▶ _Work request_
Set out each line from the following listing that includes the word "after".

▶ _Data shown_
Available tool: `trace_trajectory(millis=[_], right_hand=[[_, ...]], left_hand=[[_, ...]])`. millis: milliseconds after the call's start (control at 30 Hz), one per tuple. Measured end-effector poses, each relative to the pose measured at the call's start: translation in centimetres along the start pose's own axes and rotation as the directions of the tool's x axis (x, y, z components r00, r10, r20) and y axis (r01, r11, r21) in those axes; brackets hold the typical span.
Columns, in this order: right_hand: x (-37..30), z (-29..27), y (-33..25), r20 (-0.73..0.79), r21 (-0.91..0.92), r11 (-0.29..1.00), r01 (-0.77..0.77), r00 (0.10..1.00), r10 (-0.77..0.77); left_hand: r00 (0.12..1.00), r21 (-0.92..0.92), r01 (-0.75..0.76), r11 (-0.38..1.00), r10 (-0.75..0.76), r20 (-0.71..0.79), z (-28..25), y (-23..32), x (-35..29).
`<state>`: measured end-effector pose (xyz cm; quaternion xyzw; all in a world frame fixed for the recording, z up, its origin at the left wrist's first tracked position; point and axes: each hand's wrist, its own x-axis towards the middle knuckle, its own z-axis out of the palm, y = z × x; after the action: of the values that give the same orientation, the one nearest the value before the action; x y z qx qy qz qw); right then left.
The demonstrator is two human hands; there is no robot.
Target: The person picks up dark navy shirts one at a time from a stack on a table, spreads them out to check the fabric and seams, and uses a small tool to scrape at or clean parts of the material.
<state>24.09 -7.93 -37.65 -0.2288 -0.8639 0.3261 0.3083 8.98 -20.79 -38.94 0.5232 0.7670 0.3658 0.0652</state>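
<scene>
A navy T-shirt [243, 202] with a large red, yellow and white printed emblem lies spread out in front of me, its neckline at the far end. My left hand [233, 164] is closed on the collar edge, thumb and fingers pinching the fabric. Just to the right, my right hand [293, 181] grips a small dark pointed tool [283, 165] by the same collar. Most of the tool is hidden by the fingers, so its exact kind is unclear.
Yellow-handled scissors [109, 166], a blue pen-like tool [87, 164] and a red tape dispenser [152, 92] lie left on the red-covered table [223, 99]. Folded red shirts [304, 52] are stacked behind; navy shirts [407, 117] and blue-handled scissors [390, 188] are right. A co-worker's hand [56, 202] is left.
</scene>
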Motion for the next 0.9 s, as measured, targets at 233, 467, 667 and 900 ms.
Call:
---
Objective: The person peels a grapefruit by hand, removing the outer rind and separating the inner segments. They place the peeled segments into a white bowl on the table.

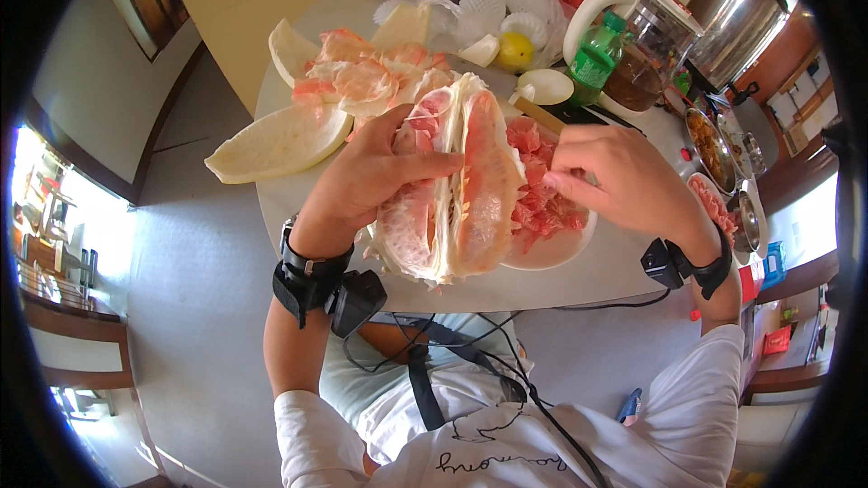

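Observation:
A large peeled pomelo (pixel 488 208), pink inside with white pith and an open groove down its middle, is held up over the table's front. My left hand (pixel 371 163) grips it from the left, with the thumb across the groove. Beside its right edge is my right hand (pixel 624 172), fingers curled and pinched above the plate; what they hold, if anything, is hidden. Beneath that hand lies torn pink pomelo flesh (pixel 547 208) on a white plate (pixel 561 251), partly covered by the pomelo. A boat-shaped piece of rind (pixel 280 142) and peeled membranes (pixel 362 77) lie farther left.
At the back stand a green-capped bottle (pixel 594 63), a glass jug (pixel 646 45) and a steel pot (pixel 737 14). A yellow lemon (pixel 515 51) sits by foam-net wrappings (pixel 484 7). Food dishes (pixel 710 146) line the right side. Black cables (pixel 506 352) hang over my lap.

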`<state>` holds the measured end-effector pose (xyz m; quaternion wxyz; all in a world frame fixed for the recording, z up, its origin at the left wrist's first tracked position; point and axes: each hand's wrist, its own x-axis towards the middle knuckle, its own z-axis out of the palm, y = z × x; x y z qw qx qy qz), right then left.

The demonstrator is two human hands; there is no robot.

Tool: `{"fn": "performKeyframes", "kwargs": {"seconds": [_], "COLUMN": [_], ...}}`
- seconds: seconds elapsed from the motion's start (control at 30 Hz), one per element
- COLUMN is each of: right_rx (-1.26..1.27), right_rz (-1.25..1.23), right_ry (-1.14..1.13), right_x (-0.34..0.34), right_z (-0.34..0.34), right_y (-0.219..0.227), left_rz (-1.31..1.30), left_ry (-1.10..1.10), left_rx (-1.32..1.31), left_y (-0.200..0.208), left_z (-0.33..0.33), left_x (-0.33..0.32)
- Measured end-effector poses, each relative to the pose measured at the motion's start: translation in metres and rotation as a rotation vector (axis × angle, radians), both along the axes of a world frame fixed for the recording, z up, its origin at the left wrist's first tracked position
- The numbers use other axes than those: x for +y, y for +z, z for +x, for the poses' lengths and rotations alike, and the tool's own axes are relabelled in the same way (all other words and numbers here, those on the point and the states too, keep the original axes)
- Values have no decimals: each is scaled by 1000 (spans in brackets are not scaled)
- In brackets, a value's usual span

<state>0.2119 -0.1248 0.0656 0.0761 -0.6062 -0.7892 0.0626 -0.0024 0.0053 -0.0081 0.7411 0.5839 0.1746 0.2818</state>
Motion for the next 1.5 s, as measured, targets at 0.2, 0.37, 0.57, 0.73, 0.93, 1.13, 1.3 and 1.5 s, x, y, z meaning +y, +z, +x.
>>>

▶ _Written solution_
Available tool: `trace_trajectory(millis=[_], right_hand=[[_, ...]], left_hand=[[_, ...]])`. millis: milliseconds after the call's start (control at 30 Hz), one per tuple. Measured end-effector poses, each relative to the pose measured at the call's start: translation in centimetres along the start pose's own axes and rotation as the directions of the tool's x axis (x, y, z components r00, r10, r20) and y axis (r01, r11, r21) in those axes; brackets hold the typical span.
`<state>`: measured end-effector pose (xyz cm; quaternion xyzw; all in a world frame fixed for the recording, z up, its origin at the left wrist's first tracked position; point and axes: each hand's wrist, its own x-axis towards the middle knuckle, its own z-axis out of the palm, y = z × x; after the action: of the values that give the same orientation, the one nearest the value before the action; x y z qx qy qz qw); right then left.

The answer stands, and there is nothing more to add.